High-throughput shotgun sequence data makes it possible in principle to accurately estimate population genetic parameters without confounding by SNP ascertainment bias. One such statistic of interest is the proportion of heterozygous sites within an individual’s genome, which is informative about inbreeding and effective population size. However, in many cases, the available sequence data of an individual is limited to low coverage, preventing the confident calling of genotypes necessary to directly count the proportion of heterozygous sites. Here, we present a method for estimating an individual’s genome-wide rate of heterozygosity from low-coverage sequence data, without an intermediate step calling genotypes. Our method jointly learns the shared allele distribution between the individual and a panel of other individuals, together with the sequencing error distributions and the reference bias. We show our method works well, first by its performance on simulated sequence data, and secondly on real sequence data where we obtain estimates using low coverage data consistent with those from higher coverage.
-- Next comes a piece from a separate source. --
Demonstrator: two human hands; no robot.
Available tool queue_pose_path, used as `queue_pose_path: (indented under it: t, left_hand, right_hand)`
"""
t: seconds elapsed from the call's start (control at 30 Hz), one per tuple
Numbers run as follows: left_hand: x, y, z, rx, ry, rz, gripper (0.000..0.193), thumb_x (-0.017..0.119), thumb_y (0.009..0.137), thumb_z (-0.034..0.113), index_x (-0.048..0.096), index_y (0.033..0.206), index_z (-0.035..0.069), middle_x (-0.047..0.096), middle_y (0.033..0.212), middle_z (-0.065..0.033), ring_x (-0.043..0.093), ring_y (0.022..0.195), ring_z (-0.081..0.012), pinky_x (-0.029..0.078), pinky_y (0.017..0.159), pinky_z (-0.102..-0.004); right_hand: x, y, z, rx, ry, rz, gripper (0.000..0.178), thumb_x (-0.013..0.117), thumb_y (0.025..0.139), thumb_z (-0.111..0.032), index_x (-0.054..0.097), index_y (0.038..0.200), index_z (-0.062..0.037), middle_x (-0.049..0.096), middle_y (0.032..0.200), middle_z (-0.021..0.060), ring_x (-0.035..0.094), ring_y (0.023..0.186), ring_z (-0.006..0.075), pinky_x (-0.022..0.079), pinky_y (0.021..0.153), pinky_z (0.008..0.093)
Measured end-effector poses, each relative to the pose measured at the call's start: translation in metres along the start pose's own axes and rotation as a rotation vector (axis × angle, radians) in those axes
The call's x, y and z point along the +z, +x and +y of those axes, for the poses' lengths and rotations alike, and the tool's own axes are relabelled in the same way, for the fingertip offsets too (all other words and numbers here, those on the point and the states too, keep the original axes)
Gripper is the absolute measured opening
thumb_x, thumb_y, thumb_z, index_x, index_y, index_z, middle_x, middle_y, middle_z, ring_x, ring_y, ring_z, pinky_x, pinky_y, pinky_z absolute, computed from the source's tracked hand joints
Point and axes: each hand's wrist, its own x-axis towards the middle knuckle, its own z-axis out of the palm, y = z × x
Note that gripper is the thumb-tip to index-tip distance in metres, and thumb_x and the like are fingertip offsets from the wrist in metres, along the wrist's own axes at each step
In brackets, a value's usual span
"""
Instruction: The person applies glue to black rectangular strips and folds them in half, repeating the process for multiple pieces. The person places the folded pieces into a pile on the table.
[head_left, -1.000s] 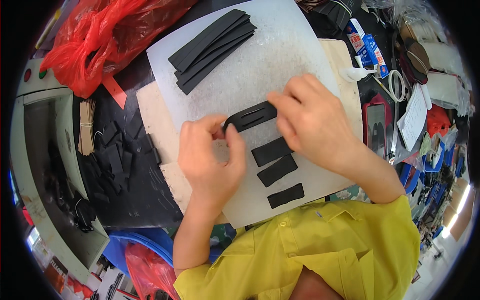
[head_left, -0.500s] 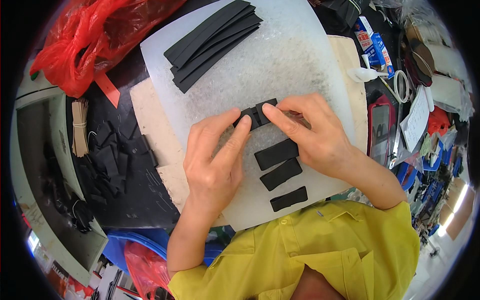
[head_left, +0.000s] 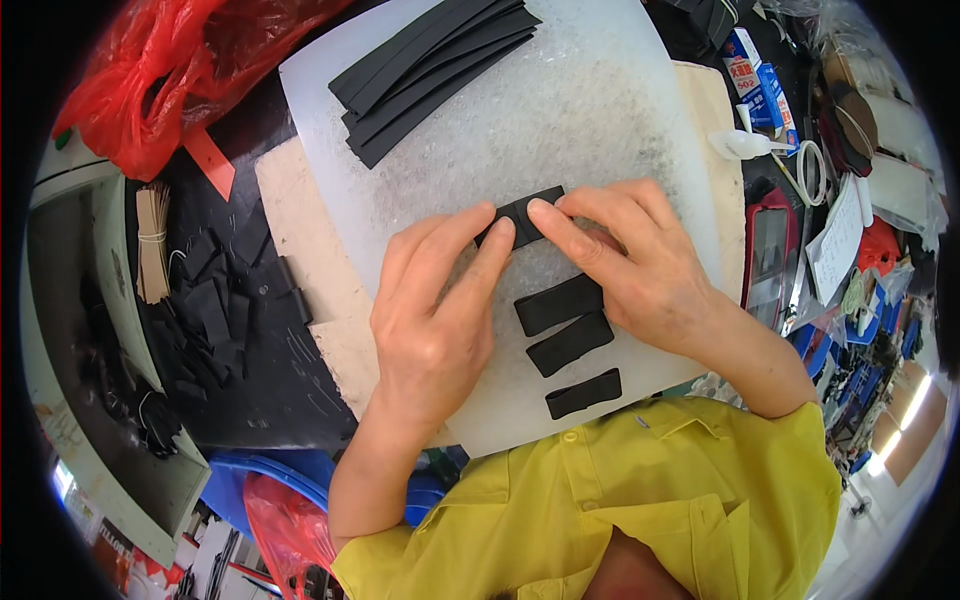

We apply our method to obtain estimates of the rate of heterozygosity for 11 humans from diverse world-wide populations, and through this analysis reveal the complex dependency of local sequencing coverage on the true underlying heterozygosity, which complicates the estimation of heterozygosity from sequence data. We show filters can correct for the confounding by sequencing depth. We find in practice that ratios of heterozygosity are more interpretable than absolute estimates, and show that we obtain excellent conformity of ratios of heterozygosity with previous estimates from higher coverage data.

The GenoChip: A New Tool for Genetic Anthropology

The GenoChip: A New Tool for Genetic Anthropology
Eran Elhaik, Elliott Greenspan, Sean Staats, Thomas Krahn, Chris Tyler-Smith, Yali Xue, Sergio Tofanelli, Paolo Francalacci, Francesco Cucca, Luca Pagani, Li Jin, Hui Li, Theodore G. Schurr, Bennett Greenspan, R. Spencer Wells, the Genographic Consortium
(Submitted on 17 Dec 2012)

The Genographic Project is an international effort using genetic data to chart human migratory history. The project is non-profit and non-medical, and through its Legacy Fund supports locally led efforts to preserve indigenous and traditional cultures. In its second phase, the project is focusing on markers from across the entire genome to obtain a more complete understanding of human genetic variation. Although many commercial arrays exist for genome-wide SNP genotyping, they were designed for medical genetic studies and contain medically related markers that are not appropriate for global population genetic studies. GenoChip, the Genographic Project’s new genotyping array, was designed to resolve these issues and enable higher-resolution research into outstanding questions in genetic anthropology. We developed novel methods to identify AIMs and genomic regions that may be enriched with alleles shared with ancestral hominins. Overall, we collected and ascertained AIMs from over 450 populations. Containing an unprecedented number of Y-chromosomal and mtDNA SNPs and over 130,000 SNPs from the autosomes and X-chromosome, the chip was carefully vetted to avoid inclusion of medically relevant markers. The GenoChip results were successfully validated. To demonstrate its capabilities, we compared the FST distributions of GenoChip SNPs to those of two commercial arrays for three continental populations. While all arrays yielded similarly shaped (inverse J) FST distributions, the GenoChip autosomal and X-chromosomal distributions had the highest mean FST, attesting to its ability to discern subpopulations. The GenoChip is a dedicated genotyping platform for genetic anthropology and promises to be the most powerful tool available for assessing population structure and migration history.